[Exercise instructions]: Repeat the listing below exactly. Pictures do not belong in the copy.

[Collected data]:
┄┄┄┄┄┄

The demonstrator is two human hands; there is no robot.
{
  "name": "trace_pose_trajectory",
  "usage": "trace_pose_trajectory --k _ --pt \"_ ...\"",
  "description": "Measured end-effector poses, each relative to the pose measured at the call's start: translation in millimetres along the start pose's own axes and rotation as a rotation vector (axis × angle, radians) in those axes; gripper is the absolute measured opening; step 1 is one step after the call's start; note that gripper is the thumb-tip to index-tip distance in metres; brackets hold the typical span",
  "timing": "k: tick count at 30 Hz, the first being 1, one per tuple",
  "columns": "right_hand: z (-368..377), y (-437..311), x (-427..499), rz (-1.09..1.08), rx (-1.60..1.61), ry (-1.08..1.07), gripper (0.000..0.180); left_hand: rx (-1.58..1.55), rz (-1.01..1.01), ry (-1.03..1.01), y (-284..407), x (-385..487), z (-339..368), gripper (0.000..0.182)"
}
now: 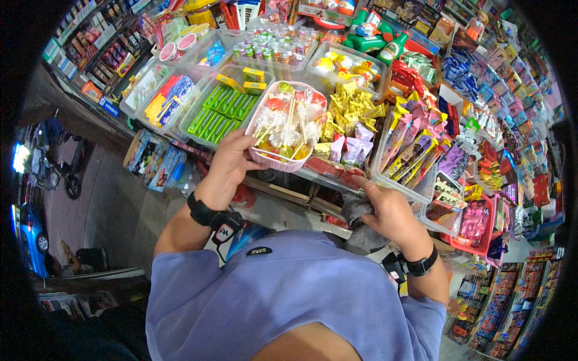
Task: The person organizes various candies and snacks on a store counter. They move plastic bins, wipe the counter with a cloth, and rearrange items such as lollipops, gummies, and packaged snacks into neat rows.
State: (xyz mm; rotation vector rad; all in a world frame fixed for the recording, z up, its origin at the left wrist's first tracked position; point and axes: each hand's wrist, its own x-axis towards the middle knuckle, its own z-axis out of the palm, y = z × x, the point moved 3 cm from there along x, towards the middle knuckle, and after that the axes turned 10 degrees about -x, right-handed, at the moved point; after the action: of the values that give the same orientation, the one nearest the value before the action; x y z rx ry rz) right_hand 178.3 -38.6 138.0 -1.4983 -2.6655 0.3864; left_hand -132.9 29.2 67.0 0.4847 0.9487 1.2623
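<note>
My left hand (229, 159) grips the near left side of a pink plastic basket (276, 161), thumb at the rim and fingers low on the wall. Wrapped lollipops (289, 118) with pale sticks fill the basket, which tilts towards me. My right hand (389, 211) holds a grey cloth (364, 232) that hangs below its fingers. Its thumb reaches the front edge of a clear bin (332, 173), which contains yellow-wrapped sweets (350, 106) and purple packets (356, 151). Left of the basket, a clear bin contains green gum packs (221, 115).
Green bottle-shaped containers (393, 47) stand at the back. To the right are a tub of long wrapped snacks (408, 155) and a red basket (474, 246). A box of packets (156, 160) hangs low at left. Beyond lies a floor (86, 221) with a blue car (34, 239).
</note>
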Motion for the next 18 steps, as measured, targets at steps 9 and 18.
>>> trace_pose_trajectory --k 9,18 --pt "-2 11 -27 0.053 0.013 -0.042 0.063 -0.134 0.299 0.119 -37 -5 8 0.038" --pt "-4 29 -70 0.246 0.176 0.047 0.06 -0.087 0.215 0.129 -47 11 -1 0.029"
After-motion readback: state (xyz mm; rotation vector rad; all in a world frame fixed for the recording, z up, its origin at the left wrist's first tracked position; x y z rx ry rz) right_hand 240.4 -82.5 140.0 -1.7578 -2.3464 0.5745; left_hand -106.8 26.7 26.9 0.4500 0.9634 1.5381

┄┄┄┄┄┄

[Exercise result]:
The demonstrator is two human hands; there is no robot.
{
  "name": "trace_pose_trajectory",
  "usage": "trace_pose_trajectory --k _ --pt \"_ ...\"",
  "description": "Measured end-effector poses, each relative to the pose measured at the call's start: translation in millimetres along the start pose's own axes and rotation as a rotation vector (axis × angle, radians) in those axes; gripper is the absolute measured opening; step 1 is one step after the call's start; note that gripper is the thumb-tip to index-tip distance in metres; brackets hold the typical span",
  "timing": "k: tick count at 30 Hz, the first being 1, one per tuple",
  "columns": "right_hand: z (-368..377), y (-437..311), x (-427..499), rz (-1.09..1.08), rx (-1.60..1.61), ry (-1.08..1.07), gripper (0.000..0.180); left_hand: rx (-1.58..1.55), rz (-1.01..1.01), ry (-1.03..1.01), y (-284..407), x (-385..487), z (-339..368), gripper (0.000..0.182)"
}
now: 
Task: The person organizes various candies and snacks on a store counter. They move plastic bins, wipe the counter with a cloth, and rearrange items such as lollipops, gummies, and packaged snacks into neat rows.
State: (xyz mm; rotation vector rad; all in a world frame fixed for the recording, z up, its origin at the left wrist's first tracked position; point and axes: each hand's wrist, its own x-axis towards the middle knuckle, its own z-axis out of the palm, y = z × x, the point moved 3 cm from there along x, towards the middle knuckle, and after that the axes turned 10 degrees about -x, right-handed, at the moved point; after the action: of the values that give the same orientation, the one nearest the value before the action; x y z rx ry rz) right_hand 178.3 -38.6 138.0 -1.4983 -2.6655 0.3864; left_hand -132.9 29.2 67.0 0.4847 0.9487 1.2623
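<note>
My left hand (229, 159) grips the near left side of a pink plastic basket (276, 161), thumb at the rim and fingers low on the wall. Wrapped lollipops (289, 118) with pale sticks fill the basket, which tilts towards me. My right hand (389, 211) holds a grey cloth (364, 232) that hangs below its fingers. Its thumb reaches the front edge of a clear bin (332, 173), which contains yellow-wrapped sweets (350, 106) and purple packets (356, 151). Left of the basket, a clear bin contains green gum packs (221, 115).
Green bottle-shaped containers (393, 47) stand at the back. To the right are a tub of long wrapped snacks (408, 155) and a red basket (474, 246). A box of packets (156, 160) hangs low at left. Beyond lies a floor (86, 221) with a blue car (34, 239).
</note>
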Motion for the next 18 steps, as measured, targets at steps 9 and 18.
>>> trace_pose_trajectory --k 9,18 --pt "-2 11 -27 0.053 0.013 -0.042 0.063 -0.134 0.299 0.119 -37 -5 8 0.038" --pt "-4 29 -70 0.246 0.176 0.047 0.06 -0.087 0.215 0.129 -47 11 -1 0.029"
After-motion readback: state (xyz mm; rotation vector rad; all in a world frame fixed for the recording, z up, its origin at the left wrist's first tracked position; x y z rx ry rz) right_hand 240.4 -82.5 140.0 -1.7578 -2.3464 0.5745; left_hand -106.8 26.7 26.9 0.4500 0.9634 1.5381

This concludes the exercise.